→ **Exercise goal**:
Your task is to print all of the data below exactly, with no pictures included.

→ **Stored data**:
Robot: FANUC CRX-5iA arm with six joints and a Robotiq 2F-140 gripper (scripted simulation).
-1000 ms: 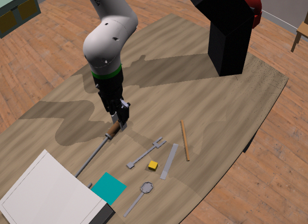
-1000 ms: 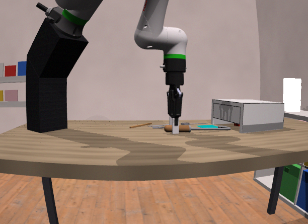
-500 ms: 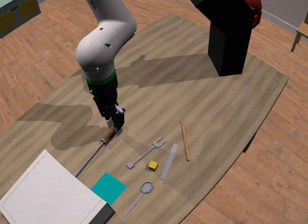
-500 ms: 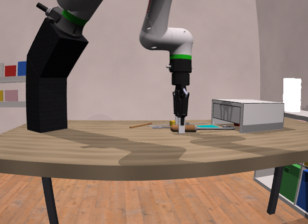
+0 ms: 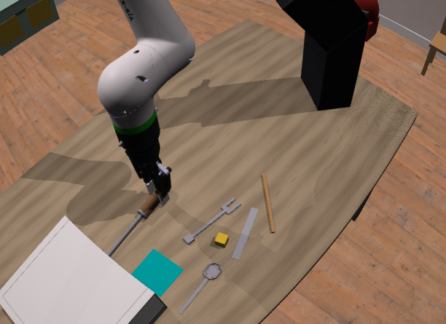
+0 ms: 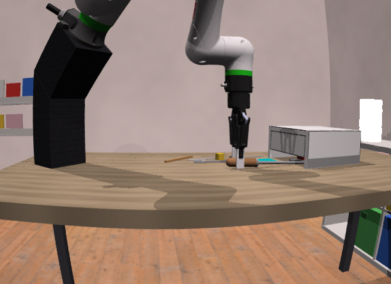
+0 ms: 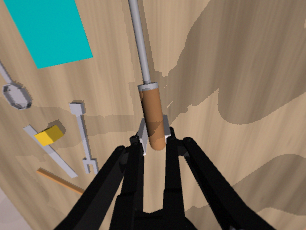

→ **Written answer**:
Robot: FANUC CRX-5iA arm with six joints and a Robotiq 2F-140 gripper (scripted simulation).
-1000 ms: 
-1000 ms: 
-500 ms: 
-500 ms: 
+0 ms: 
+0 ms: 
+0 ms: 

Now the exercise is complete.